Work task
Using the listing below, copy exactly the lines from the one containing "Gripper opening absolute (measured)" to the one containing "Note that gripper", both lines included, and no others.

Record excerpts
BEGIN

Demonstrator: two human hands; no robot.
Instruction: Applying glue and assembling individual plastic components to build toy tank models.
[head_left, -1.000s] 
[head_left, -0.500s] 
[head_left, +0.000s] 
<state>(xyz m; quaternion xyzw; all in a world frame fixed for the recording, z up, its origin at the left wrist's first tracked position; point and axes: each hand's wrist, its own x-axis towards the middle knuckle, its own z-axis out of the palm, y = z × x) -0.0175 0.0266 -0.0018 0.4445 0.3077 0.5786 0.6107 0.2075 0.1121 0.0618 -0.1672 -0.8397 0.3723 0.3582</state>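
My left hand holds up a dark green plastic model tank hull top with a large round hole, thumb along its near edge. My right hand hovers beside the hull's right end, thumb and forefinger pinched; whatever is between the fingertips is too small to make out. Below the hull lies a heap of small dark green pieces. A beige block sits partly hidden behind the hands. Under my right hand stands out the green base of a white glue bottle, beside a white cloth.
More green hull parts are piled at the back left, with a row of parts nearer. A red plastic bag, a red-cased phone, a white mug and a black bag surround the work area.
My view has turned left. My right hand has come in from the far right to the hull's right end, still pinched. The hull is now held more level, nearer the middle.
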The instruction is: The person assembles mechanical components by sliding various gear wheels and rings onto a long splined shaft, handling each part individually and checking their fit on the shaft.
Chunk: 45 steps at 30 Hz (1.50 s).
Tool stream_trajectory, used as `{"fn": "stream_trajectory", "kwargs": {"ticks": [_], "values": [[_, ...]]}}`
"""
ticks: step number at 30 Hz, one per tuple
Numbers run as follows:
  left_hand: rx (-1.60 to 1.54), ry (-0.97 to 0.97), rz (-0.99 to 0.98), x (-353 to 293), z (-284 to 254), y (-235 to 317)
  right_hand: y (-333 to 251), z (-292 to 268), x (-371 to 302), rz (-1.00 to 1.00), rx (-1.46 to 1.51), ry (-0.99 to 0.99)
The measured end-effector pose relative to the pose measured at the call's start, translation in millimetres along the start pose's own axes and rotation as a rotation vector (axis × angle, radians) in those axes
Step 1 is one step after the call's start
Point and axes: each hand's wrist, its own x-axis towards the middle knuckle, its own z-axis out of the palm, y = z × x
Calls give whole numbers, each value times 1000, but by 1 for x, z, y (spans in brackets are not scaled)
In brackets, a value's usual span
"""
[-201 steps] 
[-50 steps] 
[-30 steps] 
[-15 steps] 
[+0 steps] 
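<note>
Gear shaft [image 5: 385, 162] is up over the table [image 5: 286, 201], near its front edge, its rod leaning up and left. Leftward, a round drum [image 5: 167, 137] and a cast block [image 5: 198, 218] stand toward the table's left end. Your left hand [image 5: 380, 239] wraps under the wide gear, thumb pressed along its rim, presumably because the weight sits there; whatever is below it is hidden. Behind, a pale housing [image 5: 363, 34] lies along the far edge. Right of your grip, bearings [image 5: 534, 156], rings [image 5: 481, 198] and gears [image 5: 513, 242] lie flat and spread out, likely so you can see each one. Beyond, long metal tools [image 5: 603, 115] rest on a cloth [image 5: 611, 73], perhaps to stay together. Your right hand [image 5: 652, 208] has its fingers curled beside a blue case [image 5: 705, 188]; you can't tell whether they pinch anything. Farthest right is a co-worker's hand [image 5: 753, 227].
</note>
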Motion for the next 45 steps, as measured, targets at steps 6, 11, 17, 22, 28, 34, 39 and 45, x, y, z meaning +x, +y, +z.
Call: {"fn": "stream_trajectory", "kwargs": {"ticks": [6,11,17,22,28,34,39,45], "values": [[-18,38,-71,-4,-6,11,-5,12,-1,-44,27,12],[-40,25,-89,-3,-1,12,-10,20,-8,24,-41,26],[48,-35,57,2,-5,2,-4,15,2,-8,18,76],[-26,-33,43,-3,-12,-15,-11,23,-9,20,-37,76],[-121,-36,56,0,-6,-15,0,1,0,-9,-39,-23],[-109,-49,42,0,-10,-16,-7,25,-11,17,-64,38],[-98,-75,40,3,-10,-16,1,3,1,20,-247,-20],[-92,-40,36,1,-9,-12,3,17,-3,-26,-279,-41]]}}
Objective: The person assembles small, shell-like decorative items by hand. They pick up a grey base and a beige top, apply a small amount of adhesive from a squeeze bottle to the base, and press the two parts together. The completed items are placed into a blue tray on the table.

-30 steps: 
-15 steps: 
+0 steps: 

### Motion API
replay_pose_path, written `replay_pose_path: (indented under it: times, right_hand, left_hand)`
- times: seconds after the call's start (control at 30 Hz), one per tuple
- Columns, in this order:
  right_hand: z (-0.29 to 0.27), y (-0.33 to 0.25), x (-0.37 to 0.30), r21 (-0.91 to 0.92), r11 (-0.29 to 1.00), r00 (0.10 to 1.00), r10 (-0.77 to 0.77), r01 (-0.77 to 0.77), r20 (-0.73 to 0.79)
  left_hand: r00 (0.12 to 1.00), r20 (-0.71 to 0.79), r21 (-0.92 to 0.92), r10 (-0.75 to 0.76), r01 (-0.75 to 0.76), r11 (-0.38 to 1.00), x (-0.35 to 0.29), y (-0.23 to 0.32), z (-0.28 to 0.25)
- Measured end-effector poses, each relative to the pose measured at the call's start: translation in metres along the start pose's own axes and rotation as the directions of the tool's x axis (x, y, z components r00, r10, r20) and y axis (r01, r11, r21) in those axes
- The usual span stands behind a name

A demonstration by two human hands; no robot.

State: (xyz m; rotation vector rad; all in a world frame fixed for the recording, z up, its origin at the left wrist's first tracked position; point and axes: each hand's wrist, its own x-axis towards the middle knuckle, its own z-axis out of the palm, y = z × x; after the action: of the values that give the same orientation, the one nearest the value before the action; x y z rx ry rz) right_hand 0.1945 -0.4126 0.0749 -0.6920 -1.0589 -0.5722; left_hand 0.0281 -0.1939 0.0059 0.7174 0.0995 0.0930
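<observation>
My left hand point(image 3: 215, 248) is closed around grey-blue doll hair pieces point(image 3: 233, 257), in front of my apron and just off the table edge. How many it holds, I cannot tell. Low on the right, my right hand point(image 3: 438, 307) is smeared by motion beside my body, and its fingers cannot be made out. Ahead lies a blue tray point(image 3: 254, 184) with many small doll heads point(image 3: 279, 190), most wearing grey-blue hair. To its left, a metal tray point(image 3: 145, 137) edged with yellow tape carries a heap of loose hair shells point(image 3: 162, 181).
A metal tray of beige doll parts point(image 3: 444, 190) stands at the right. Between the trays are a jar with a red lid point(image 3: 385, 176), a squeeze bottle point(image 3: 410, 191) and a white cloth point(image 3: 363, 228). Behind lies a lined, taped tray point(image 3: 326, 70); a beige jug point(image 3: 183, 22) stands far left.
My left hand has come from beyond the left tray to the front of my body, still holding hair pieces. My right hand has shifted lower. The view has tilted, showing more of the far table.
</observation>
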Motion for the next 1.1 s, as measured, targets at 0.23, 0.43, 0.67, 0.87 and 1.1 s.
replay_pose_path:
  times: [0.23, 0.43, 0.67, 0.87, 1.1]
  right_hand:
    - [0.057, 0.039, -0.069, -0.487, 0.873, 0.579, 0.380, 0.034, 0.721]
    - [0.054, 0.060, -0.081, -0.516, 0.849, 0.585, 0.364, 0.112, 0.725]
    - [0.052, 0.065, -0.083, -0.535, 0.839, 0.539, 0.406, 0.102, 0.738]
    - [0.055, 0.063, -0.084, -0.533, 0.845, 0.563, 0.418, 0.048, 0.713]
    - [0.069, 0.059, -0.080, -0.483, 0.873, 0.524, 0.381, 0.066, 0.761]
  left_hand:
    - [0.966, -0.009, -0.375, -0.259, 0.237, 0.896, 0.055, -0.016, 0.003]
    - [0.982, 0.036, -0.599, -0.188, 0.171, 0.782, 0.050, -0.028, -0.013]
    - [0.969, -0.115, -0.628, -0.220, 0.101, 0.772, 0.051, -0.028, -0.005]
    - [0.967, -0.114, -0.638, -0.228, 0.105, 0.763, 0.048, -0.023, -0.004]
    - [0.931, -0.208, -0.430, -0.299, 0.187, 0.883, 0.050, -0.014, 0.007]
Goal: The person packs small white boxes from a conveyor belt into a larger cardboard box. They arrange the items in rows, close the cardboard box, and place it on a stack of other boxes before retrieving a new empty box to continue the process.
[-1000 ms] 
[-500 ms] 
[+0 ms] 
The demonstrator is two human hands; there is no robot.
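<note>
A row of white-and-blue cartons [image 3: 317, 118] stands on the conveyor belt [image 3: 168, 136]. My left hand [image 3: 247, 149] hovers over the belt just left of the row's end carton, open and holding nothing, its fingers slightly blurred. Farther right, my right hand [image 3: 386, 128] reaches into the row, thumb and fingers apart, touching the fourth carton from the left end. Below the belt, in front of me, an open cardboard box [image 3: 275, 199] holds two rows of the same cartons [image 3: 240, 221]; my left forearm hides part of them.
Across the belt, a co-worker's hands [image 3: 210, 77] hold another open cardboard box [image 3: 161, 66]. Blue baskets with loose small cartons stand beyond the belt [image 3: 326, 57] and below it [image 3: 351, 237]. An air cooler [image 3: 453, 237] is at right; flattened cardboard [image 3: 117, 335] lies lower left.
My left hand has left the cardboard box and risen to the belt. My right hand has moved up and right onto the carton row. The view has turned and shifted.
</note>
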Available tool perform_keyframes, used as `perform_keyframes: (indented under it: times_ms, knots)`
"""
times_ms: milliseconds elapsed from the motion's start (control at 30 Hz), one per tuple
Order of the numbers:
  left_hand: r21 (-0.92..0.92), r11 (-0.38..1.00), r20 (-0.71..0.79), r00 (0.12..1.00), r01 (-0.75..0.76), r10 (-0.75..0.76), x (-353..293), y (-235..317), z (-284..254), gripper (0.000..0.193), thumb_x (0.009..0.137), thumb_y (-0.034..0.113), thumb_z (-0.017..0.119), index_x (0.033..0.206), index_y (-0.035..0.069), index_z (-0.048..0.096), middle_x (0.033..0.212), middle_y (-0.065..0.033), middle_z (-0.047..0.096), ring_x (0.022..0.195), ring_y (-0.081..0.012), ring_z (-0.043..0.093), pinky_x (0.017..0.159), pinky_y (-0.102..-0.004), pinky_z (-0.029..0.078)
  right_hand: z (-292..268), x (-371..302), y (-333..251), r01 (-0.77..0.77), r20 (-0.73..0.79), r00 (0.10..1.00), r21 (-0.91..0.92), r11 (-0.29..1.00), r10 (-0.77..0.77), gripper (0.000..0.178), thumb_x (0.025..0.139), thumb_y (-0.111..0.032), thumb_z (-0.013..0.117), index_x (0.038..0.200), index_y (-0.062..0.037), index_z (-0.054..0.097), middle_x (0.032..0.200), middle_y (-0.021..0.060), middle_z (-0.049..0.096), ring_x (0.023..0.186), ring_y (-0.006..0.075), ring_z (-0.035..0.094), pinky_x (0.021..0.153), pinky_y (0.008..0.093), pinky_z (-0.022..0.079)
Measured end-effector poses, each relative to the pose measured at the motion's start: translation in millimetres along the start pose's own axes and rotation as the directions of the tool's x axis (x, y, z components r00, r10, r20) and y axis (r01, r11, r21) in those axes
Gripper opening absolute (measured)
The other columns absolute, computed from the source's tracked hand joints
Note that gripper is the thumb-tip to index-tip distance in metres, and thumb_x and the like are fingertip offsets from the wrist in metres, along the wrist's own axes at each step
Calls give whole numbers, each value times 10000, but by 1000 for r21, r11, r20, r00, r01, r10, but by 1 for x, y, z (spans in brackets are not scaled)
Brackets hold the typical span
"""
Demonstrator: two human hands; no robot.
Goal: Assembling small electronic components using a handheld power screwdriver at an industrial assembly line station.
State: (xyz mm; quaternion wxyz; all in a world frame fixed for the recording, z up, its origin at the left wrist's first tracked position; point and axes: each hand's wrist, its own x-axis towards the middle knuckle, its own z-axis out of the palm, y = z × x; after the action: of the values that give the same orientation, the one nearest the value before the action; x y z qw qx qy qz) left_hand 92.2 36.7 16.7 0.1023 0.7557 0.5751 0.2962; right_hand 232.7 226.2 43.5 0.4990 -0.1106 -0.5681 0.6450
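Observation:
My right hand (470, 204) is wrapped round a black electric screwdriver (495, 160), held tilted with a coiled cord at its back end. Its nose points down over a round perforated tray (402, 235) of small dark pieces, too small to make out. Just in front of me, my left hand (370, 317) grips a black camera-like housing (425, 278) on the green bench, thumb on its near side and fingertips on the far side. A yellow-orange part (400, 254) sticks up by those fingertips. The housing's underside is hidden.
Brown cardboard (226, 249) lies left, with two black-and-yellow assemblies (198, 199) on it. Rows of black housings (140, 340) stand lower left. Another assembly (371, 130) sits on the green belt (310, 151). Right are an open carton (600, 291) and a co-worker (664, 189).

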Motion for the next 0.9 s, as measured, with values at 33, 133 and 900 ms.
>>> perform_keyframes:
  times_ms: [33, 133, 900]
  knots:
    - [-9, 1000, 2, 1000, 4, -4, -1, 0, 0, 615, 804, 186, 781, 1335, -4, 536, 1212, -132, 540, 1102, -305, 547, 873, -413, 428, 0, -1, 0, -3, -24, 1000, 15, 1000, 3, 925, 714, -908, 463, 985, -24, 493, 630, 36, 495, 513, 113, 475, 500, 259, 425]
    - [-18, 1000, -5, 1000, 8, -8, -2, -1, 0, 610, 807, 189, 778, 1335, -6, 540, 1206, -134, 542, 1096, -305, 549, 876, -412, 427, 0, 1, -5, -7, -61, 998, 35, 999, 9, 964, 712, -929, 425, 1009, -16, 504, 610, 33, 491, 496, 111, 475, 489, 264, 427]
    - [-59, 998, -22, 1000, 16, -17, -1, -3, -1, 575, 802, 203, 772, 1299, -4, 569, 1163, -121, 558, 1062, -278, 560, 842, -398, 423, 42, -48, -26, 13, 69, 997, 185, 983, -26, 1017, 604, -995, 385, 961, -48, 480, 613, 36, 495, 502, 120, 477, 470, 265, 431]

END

Exercise response
Gripper opening absolute (measured)
The other columns absolute, computed from the source's tracked hand joints
Note that gripper is the thumb-tip to index-tip distance in metres, and thumb_x and the like are fingertip offsets from the wrist in metres, along the wrist's own axes at each step

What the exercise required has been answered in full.